┌─ Data
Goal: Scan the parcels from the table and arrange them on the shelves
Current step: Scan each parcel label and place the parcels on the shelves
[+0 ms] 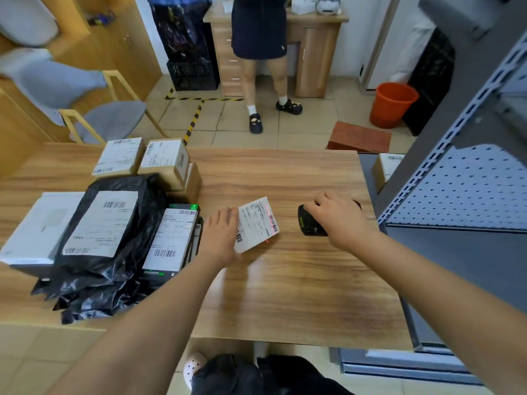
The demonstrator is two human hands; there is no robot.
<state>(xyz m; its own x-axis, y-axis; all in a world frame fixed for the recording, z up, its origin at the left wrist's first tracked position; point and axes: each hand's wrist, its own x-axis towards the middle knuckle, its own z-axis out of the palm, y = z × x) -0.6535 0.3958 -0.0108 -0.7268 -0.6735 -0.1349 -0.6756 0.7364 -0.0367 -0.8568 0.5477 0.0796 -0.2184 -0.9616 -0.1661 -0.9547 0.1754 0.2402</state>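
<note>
My left hand (221, 235) holds a small white-labelled parcel (256, 225) tilted above the wooden table (299, 280). A red scan line crosses the barcode at the parcel's right edge. To its right, my right hand (339, 218) grips a black handheld scanner (309, 223) that points left at the label. On the left part of the table lie more parcels: a black plastic bag (114, 223) with a white label, a dark box with a label (175, 240), a white box (31, 235) and brown cartons (165, 163). The grey metal shelves (462, 189) stand at the right.
A brown carton (385, 169) sits on the shelf at the right. Beyond the table a person (262, 52) stands at a wooden desk. An orange bucket (392, 105), a reddish box (359, 138), a grey chair (108, 118) and black crates (194, 72) stand on the tiled floor.
</note>
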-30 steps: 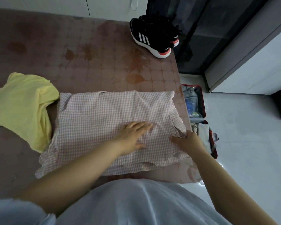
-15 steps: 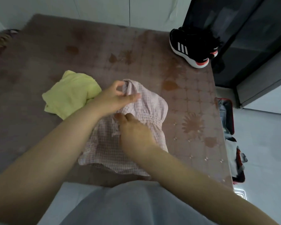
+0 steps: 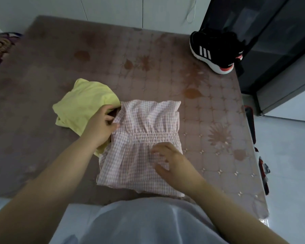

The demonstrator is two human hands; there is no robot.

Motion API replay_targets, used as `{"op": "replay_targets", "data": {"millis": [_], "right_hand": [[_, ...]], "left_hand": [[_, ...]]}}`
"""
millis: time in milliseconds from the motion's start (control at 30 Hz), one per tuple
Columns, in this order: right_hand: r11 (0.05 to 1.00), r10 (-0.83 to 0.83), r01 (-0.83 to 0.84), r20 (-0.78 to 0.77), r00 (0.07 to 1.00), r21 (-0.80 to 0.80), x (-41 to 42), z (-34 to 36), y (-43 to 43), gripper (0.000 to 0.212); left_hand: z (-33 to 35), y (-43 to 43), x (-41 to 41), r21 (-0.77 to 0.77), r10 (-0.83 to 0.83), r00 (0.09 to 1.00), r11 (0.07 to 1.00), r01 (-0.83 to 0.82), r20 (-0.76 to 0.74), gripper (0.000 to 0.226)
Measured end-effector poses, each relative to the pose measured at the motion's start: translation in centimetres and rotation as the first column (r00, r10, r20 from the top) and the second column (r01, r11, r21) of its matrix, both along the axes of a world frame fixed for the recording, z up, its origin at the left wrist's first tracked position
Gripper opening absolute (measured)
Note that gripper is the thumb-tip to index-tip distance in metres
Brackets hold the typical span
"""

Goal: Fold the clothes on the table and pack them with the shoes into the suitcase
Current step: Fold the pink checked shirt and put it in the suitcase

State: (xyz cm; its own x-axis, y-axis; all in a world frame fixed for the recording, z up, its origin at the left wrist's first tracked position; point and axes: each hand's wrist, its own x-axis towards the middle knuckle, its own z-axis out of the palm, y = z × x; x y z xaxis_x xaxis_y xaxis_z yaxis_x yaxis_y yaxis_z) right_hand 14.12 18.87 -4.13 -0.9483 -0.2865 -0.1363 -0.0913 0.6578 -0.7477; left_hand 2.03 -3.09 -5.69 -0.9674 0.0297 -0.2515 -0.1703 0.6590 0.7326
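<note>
The pink garment (image 3: 141, 138) lies folded into a rough rectangle near the front edge of the tabletop (image 3: 60, 59), its gathered elastic band running across the middle. The left hand (image 3: 102, 124) pinches the garment's left edge between thumb and curled fingers, I'd guess to keep that fold from springing open. The right hand (image 3: 167, 157) sits over the lower half with fingers loose and spread, holding nothing; whether it presses the cloth or just hovers I can't tell, but it looks placed to smooth or steady. The yellow garment (image 3: 83, 106) is crumpled just to the left, partly tucked under the pink one and not yet folded. The shoes (image 3: 215, 50) wait at the far right corner, well apart, handy to the suitcase (image 3: 249, 117), whose red rim shows on the floor off the right edge.
</note>
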Motion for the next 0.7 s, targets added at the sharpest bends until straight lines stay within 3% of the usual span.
{"op": "replay_targets", "data": {"millis": [67, 133, 200, 267, 367, 467, 600, 700], "right_hand": [[0.966, -0.244, 0.239, 0.044, 0.969, 0.098, 0.3, -1.4, 2.3, 0.034], [0.892, -0.440, 0.401, 0.192, 0.877, 0.210, 0.4, -2.9, 3.8, 0.041], [0.841, -0.534, 0.519, 0.394, 0.748, 0.155, 0.4, -4.3, 4.0, 0.050], [0.814, -0.542, 0.569, 0.501, 0.675, 0.113, 0.2, -5.1, 3.4, 0.051], [0.822, -0.527, 0.560, 0.513, 0.678, 0.104, 0.1, -5.2, 2.7, 0.023], [0.747, -0.581, 0.664, 0.481, 0.656, -0.003, 0.2, -4.9, 3.7, 0.009], [0.573, -0.720, 0.813, 0.411, 0.560, -0.104, 1.7, -4.4, 6.8, 0.027], [0.575, -0.734, 0.813, 0.382, 0.561, -0.090, 3.3, -4.5, 9.7, 0.031]], "left_hand": [[-0.8, 0.1, 0.3, -0.093, -0.037, 0.999, 0.995, 0.036, -0.012, 0.063], [-1.4, 0.7, 0.0, -0.123, -0.037, 0.998, 0.992, 0.031, -0.051, 0.060], [-1.7, 1.7, -1.0, -0.099, -0.034, 0.995, 0.995, 0.024, -0.099, 0.056], [-1.8, 2.9, -2.3, -0.082, -0.022, 0.999, 0.996, 0.019, -0.046, 0.058], [-2.4, 4.3, -3.8, -0.129, -0.007, 0.996, 0.991, 0.018, 0.089, 0.058], [-2.7, 5.3, -4.2, -0.084, 0.010, 0.997, 0.996, -0.003, 0.081, 0.042], [-1.7, 8.5, -4.3, 0.119, -0.070, 0.997, 0.991, 0.066, 0.027, 0.042], [-1.3, 11.2, -4.7, 0.102, -0.100, 0.995, 0.990, 0.101, -0.013, 0.044]]}}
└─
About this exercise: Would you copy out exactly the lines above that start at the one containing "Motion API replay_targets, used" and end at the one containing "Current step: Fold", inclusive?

Response to this task:
Motion API replay_targets, used as `{"op": "replay_targets", "data": {"millis": [_], "right_hand": [[_, ...]], "left_hand": [[_, ...]]}}`
"""
millis: time in milliseconds from the motion's start (control at 30 Hz), one per tuple
Columns, in this order: right_hand: r11 (0.05 to 1.00), r10 (-0.83 to 0.83), r01 (-0.83 to 0.84), r20 (-0.78 to 0.77), r00 (0.07 to 1.00), r21 (-0.80 to 0.80), x (-41 to 42), z (-34 to 36), y (-43 to 43), gripper (0.000 to 0.212); left_hand: z (-33 to 35), y (-43 to 43), x (-41 to 41), r21 (-0.77 to 0.77), r10 (-0.83 to 0.83), r00 (0.09 to 1.00), r11 (0.07 to 1.00), r01 (-0.83 to 0.82), r20 (-0.76 to 0.74), gripper (0.000 to 0.226)
Measured end-effector poses, each relative to the pose measured at the motion's start: translation in centimetres and rotation as the first column (r00, r10, r20 from the top) and the second column (r01, r11, r21) of its matrix, both along the axes of a world frame fixed for the recording, z up, its origin at the left wrist's first tracked position
Gripper opening absolute (measured)
Note that gripper is the thumb-tip to index-tip distance in metres
Brackets hold the typical span
"""

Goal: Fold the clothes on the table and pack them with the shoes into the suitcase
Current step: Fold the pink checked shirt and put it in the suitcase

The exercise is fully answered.